■ What the task requires ■
After locating the line with "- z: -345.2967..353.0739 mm" in the data that follows, return it and every later line exactly, up to and including the line with "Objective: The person".

■ Provided data ■
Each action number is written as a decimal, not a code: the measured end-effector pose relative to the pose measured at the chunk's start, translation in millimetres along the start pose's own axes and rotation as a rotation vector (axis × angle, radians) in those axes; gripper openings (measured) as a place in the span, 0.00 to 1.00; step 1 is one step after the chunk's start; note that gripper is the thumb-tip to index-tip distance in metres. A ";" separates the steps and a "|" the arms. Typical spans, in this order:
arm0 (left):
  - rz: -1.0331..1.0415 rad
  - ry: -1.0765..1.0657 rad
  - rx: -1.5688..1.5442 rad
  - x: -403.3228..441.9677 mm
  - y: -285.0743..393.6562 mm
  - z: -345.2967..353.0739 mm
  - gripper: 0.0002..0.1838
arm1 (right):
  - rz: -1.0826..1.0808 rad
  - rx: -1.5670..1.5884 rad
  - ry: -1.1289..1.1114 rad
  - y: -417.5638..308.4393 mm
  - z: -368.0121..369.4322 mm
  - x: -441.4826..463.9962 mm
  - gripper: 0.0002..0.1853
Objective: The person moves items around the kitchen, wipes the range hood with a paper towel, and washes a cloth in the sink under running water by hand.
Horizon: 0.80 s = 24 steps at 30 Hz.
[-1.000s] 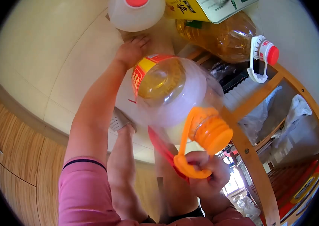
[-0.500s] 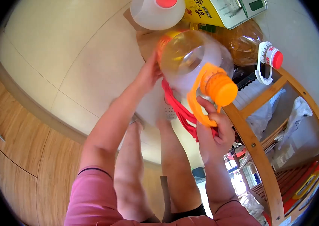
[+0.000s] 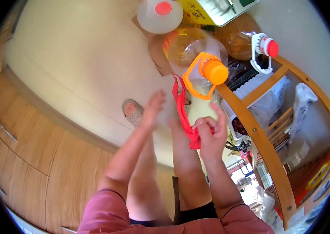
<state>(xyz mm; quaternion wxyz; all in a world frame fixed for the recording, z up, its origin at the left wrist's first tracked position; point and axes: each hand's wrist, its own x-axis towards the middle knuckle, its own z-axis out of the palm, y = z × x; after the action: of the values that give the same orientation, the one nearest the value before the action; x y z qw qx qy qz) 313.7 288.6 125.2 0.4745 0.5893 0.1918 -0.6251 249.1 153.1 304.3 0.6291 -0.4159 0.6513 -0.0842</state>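
A large clear bottle [image 3: 190, 43] with an orange cap and an orange carry handle [image 3: 190, 80] stands beside the other jugs, apart from both hands. My right hand [image 3: 212, 136] is closed around a crumpled red plastic bag [image 3: 184, 109], its index finger raised off it. The bag hangs as a long twisted strip from near the bottle to my palm. My left hand [image 3: 154, 108] is held over the floor with fingers stretched out and nothing in it, slightly blurred.
A white jug [image 3: 149, 17] with a red cap, a yellow tin [image 3: 198, 13] and a bottle of amber liquid [image 3: 239, 39] stand at the back. A wooden rack [image 3: 266, 160] holding bags is on the right. Wooden cabinets [image 3: 24, 160] line the left. My slippered foot [image 3: 133, 111] is below.
The orange-capped bottle has been set down and both hands have let go of it. My left hand has drawn back towards me. The red bag has stayed in my right hand.
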 end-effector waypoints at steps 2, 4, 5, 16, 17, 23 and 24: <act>-0.082 -0.123 -0.188 -63.4 -12.6 -2.1 0.35 | 0.093 0.090 -0.020 10.8 1.3 -26.1 0.20; -0.106 -0.129 -0.321 -138.4 24.6 13.3 0.36 | 0.206 0.161 -0.110 12.3 1.2 -55.9 0.18; -0.054 -0.124 -0.376 -162.1 29.2 17.2 0.38 | 0.258 0.173 -0.173 11.0 0.8 -70.5 0.17; 0.395 0.156 0.346 -411.5 107.7 57.4 0.19 | 0.282 0.501 -0.314 -95.1 -15.8 -202.3 0.14; 0.465 0.191 0.303 -420.5 106.3 61.2 0.16 | 0.243 0.548 -0.338 -100.0 -21.8 -207.3 0.14; 0.753 0.042 0.562 -503.4 144.8 89.4 0.13 | 0.171 0.690 -0.428 -157.6 -74.9 -277.3 0.14; 0.869 0.031 0.498 -506.1 146.0 96.3 0.16 | 0.146 0.712 -0.403 -164.7 -82.6 -289.9 0.15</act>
<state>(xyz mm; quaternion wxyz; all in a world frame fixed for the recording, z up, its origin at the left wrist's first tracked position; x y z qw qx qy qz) 306.6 328.0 659.2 0.5330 0.7193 -0.2196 -0.3877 207.5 201.3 641.9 0.8529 -0.1331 0.4731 -0.1760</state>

■ Answer below ■
  - z: -345.2967..353.0739 mm
  - gripper: 0.0002..0.1838
arm1 (right):
  - rz: -1.0826..1.0808 rad
  - rx: -1.5670..1.5884 rad
  - ry: -1.1289..1.1114 rad
  - y: -417.5638..308.4393 mm
  - z: -368.0121..369.4322 mm
  - x: -441.4826..463.9962 mm
  - gripper: 0.0002..0.1853
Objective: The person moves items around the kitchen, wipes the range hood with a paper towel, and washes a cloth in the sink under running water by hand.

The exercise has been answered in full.